- Exercise prompt
Look through the data below and count each line where the word "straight" appears. Reply with the count alone.

[Saved entries]
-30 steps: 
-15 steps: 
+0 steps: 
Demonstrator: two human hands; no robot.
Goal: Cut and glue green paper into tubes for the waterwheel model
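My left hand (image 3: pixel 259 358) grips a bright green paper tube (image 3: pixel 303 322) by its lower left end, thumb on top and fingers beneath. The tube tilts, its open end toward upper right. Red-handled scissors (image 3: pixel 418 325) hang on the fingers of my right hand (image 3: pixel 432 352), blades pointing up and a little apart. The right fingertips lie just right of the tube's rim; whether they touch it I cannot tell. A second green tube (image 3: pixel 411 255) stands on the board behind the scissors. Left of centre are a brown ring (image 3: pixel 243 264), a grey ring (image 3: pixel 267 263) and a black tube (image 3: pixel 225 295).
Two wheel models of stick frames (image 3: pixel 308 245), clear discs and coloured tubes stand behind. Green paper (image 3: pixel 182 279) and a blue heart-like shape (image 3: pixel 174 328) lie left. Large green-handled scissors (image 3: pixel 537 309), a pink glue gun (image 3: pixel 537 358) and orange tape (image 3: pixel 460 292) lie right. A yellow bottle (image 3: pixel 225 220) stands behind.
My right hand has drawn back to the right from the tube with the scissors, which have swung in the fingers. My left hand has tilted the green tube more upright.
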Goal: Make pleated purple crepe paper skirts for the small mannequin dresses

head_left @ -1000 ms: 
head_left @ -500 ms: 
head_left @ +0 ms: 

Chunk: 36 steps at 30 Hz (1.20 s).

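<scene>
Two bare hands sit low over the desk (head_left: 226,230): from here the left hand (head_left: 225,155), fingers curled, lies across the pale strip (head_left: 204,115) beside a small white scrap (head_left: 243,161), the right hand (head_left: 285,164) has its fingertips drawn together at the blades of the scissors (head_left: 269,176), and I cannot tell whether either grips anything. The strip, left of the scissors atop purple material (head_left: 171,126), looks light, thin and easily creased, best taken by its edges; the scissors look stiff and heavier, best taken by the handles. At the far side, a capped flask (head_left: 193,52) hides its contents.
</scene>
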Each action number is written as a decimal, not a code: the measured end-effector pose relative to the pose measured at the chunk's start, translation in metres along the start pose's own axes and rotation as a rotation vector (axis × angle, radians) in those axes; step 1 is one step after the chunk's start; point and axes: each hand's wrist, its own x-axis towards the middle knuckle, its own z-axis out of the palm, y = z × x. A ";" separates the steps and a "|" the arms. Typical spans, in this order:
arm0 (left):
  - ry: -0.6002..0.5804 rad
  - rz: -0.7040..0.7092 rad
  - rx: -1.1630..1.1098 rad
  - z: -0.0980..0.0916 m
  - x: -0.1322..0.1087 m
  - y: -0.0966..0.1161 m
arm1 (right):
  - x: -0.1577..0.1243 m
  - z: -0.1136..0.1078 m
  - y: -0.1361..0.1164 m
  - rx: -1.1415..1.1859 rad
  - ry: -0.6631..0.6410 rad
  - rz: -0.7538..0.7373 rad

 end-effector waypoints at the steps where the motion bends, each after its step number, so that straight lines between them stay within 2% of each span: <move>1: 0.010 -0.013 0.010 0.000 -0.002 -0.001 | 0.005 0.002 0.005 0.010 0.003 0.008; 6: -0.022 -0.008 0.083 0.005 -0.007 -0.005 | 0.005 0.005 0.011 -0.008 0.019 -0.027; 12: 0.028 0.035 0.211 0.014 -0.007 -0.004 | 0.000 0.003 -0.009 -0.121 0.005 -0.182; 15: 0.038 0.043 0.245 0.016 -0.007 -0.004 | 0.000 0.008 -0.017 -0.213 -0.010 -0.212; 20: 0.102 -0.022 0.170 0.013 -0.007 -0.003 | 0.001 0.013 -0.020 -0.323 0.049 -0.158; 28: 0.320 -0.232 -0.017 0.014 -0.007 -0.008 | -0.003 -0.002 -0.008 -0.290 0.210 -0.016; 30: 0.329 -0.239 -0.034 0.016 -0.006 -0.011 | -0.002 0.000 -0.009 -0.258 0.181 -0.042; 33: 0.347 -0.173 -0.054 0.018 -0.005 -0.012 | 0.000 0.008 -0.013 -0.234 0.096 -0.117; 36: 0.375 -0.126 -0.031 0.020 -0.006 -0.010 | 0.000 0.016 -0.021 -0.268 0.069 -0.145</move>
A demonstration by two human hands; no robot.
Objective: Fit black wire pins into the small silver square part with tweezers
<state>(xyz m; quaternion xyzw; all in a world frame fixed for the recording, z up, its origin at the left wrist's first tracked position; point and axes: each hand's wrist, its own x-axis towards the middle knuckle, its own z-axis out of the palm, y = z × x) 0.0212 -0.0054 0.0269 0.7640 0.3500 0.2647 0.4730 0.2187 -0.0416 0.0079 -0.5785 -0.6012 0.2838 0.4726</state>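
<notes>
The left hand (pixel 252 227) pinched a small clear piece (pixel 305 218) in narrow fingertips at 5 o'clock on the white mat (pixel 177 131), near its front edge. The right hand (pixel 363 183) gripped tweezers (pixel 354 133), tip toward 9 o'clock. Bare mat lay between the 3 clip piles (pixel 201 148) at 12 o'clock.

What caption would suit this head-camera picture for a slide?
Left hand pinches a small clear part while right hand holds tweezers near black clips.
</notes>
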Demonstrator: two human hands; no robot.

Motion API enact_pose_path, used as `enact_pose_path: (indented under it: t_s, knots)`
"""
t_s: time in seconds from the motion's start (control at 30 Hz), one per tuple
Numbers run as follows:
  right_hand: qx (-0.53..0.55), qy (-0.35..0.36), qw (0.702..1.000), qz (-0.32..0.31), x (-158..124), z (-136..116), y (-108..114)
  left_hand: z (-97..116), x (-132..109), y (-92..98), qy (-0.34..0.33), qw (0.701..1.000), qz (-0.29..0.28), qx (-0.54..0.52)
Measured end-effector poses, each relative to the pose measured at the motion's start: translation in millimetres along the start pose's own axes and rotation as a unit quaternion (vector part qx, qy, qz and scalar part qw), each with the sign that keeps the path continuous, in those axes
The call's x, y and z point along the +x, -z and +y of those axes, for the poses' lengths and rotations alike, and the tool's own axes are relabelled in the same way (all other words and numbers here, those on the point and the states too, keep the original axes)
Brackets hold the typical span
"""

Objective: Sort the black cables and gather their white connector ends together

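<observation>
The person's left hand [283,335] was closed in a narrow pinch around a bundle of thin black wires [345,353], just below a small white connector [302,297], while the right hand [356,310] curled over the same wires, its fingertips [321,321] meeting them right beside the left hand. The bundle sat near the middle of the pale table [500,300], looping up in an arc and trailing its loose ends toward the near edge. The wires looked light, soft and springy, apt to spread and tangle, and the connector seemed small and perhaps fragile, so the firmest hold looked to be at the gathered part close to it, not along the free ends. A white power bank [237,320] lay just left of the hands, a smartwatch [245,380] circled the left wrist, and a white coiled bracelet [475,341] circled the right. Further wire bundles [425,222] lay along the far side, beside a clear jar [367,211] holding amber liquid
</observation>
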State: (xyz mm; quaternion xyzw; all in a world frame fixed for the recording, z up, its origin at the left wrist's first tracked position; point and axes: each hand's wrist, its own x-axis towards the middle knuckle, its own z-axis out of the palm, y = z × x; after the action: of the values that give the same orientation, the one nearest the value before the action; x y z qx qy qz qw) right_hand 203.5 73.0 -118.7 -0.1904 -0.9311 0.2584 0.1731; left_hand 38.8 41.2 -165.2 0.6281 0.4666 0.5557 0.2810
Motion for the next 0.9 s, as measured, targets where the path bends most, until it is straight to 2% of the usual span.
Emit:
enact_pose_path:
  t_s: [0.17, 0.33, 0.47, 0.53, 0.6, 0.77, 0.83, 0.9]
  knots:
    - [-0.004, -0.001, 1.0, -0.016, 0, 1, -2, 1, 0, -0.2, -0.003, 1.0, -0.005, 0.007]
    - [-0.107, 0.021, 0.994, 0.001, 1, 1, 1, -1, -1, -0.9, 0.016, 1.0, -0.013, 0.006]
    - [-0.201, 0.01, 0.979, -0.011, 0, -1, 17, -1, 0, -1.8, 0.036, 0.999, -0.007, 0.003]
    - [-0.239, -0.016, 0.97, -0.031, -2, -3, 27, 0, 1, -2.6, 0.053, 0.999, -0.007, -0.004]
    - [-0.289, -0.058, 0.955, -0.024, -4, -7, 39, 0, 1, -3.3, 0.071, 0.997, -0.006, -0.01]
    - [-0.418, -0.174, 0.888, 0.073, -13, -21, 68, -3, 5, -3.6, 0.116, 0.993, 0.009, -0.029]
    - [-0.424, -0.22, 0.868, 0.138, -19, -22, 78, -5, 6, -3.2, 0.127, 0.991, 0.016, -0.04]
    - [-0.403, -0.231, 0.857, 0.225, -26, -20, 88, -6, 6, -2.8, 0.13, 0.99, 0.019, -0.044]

- Answer box
2